Saved entries:
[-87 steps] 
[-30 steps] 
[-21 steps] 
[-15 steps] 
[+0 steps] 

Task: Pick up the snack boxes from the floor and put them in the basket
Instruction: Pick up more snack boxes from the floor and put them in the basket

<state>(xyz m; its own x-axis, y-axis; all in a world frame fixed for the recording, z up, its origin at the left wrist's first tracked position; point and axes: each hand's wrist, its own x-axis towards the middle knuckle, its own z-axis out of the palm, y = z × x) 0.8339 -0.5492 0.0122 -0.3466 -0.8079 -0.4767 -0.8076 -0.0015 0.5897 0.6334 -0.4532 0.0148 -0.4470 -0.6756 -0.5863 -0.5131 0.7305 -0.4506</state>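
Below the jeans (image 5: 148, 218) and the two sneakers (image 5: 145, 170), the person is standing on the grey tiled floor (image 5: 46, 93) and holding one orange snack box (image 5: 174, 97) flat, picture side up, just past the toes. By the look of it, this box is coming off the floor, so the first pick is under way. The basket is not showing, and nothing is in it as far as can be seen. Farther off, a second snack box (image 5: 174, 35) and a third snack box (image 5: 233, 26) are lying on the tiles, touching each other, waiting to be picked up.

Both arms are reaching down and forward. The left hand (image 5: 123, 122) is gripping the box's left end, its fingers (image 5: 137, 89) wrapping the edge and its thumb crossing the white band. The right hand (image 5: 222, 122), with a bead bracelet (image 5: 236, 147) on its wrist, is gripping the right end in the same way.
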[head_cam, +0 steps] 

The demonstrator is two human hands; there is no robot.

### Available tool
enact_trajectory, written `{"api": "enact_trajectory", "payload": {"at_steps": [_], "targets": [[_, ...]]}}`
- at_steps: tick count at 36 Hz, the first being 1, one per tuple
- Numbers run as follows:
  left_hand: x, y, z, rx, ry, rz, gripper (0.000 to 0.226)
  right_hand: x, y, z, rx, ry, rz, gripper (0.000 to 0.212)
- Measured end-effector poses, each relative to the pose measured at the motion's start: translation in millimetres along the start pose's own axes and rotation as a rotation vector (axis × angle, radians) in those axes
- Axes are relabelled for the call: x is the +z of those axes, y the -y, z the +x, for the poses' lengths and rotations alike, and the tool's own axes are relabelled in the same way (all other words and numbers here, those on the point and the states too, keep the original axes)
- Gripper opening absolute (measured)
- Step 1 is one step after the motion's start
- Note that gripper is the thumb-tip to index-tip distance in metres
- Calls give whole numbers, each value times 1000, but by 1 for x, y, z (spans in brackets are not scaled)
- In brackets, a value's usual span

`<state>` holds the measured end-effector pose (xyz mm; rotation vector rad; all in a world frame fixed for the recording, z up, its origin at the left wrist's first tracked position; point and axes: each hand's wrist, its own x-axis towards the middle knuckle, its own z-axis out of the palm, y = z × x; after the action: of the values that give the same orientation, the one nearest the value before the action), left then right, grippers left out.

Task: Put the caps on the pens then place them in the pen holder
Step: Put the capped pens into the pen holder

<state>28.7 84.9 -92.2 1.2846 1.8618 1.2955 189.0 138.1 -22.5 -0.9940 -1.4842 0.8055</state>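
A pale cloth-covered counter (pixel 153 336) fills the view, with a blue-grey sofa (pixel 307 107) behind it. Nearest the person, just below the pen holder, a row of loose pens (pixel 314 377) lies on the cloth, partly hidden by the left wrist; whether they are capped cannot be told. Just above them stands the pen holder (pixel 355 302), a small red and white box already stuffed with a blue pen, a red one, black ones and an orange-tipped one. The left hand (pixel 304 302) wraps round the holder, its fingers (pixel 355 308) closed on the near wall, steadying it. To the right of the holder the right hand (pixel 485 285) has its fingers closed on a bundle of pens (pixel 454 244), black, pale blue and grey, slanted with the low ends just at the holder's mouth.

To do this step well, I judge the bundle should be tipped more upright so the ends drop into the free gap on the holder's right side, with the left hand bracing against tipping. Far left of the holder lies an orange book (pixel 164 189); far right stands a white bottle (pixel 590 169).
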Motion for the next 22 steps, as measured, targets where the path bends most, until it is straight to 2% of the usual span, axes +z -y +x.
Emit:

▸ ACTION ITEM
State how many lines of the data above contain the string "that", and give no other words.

▸ ANSWER TO THIS TASK
2